After trimming unbound RNA, RBP protected fragments were ligated to linkers, con verted to cDNAs, Enzastaurin manufacturer and subjected to Illumina high throughput sequencing. We term this global PAR CLIP method gPAR CLIP. There are two caveats associated with our gPAR CLIP protocol. First, during crosslinking, the cells were in nutrient free buffer and incubated on ice, which could trigger changes in RBP binding. Second, we limited our analysis to mRNAs from the top of the sucrose gradient, which mostly consist of non translating mRNAs, so our conclusions apply to non translating mRNAs. To define the dynamic landscape of RBP RNA interac tions, we constructed duplicate Inhibitors,Modulators,Libraries gPAR CLIP and mRNA seq libraries, including incorporation of 4sU, for the wild type Saccharomyces cerevisiae strain cultured in complete media or subjected to glucose or nitrogen Inhibitors,Modulators,Libraries star vation for 2 hours.

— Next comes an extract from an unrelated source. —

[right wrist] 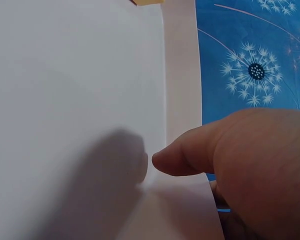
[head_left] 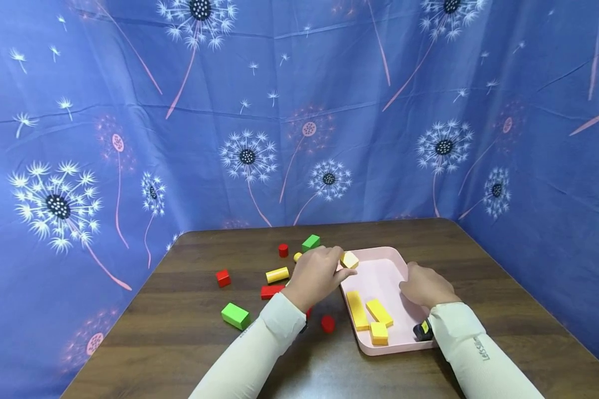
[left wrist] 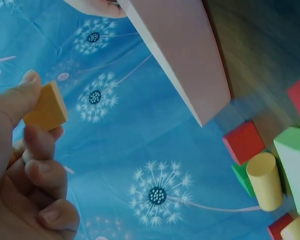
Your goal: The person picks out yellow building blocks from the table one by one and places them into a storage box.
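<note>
Between thumb and fingers, my left hand (head_left: 315,277) pinches a small yellow block (left wrist: 47,107), held over the far left part of the pink tray (head_left: 394,277). My right hand (head_left: 426,285) grips the tray's right side, thumb inside the wall and fingers outside, partly hidden in the right wrist view. Inside the tray, near its front left, lie a long yellow block (head_left: 357,310), a shorter yellow block (head_left: 380,312) and a yellow cube (head_left: 379,333).
Left of the tray, loose blocks lie on the brown table (head_left: 179,343): green blocks (head_left: 235,316), a red cube (head_left: 223,278), a yellow cylinder (head_left: 277,275), a red block (head_left: 272,291) and red cylinders (head_left: 328,323). A patterned blue cloth (head_left: 289,72) hangs behind.
</note>
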Demonstrator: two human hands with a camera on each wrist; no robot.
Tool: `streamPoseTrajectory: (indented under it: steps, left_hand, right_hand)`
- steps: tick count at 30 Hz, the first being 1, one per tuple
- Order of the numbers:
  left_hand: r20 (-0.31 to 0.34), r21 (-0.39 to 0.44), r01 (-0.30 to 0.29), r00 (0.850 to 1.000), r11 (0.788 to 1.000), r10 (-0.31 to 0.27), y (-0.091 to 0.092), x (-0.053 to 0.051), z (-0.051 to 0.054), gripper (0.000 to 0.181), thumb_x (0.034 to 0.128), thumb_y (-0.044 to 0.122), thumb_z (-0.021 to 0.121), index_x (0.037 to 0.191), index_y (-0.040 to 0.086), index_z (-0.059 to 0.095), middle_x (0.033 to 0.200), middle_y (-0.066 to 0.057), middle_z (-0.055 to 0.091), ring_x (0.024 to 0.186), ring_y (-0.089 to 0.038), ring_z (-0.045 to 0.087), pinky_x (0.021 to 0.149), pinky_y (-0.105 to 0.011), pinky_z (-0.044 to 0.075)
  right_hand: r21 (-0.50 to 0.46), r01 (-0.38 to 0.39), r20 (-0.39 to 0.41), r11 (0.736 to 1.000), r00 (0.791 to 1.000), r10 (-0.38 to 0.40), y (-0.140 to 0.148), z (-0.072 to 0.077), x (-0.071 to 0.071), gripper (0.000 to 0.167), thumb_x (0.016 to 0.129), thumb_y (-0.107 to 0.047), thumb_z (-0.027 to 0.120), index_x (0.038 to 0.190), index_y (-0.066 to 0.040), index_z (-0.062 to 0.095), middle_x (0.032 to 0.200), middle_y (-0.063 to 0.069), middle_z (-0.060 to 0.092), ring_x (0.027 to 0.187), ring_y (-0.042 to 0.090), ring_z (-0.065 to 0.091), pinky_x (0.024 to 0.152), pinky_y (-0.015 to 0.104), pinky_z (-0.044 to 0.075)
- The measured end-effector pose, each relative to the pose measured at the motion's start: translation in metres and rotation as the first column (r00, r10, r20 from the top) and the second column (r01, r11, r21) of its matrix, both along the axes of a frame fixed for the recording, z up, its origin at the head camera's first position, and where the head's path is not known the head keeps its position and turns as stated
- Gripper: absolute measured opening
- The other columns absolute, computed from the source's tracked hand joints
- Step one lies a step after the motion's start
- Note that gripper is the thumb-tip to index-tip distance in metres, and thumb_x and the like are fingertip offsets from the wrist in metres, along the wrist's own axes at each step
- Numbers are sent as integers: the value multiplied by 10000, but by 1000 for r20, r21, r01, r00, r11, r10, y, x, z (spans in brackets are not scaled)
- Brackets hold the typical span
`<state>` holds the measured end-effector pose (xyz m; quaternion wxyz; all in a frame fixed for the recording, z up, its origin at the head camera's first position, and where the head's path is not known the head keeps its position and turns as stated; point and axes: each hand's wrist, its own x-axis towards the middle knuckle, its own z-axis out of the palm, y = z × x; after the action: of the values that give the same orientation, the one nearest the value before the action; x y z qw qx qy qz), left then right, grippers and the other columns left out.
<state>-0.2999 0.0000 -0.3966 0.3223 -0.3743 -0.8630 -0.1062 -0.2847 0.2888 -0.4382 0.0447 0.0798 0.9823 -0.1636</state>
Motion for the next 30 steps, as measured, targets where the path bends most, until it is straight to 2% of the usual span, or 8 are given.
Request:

An average of 10 million reads were sequenced from each gPAR CLIP library. Of the 72% of reads that mapped uniquely to the genome, over 70% contained one or two T to C conversion events, the sig nature substitution induced by 4sU crosslinking. Inhibitors,Modulators,Libraries From overlapping reads, we derived clusters representing RNA regions crosslinked to pro teins. Crosslinking site read coverage was normalized to mRNA expression levels calculated as reads per million mapped reads per kilobase of transcript. Because our approach captures protein RNA interac tions for potentially all RBPs, we cannot rule out the possibility that some clusters are located proximally to true RBP binding sites. therefore, we refer to our gPAR CLIP read clusters as crosslinking sites.
We empirically assigned a false discovery rate to each crosslinking site by deriving clusters from Inhibitors,Modulators,Libraries mRNA seq reads with one or two T to C mismatches representing sequencing error and comparing the T to C conversion rate of these clusters to those derived from gPAR CLIP reads. Using a 1% FDR thresh old, we reproducibly identified 80,883 crosslinking sites that are, on average, 23 nucleotides long 65,992 in protein coding sequences, 4,508 in 5 UTRs, 8,525 in 3 UTRs, and 818 in introns. Of 6,717 annotated protein coding tran scripts, 6,228 have at least one crosslinking site. Because CDS crosslinking sites exhibited three nucleo tide periodicity, a hallmark of ribosome binding, we separately analyzed CDS, 5 UTR, and 3 UTR crosslinking sites.
We observed high correlation between gPAR CLIP read coverage Inhibitors,Modulators,Libraries of 5 UTRs and CDSs, sup porting a prominent role for 5 UTRs in translational regulation. However, gPAR CLIP read cover age of 3 UTRs correlated poorly with both 5 UTRs selleck chem Nutlin-3a and CDS, suggesting a greater role in post transcriptional regulation. As expected, correla tion between total mRNA seq read coverage across all transcript regions was approximately equal. We also observed very high correla tion of gPAR CLIP and mRNA seq read coverage between replicates over each genic region, reflecting low technical variation between replicates.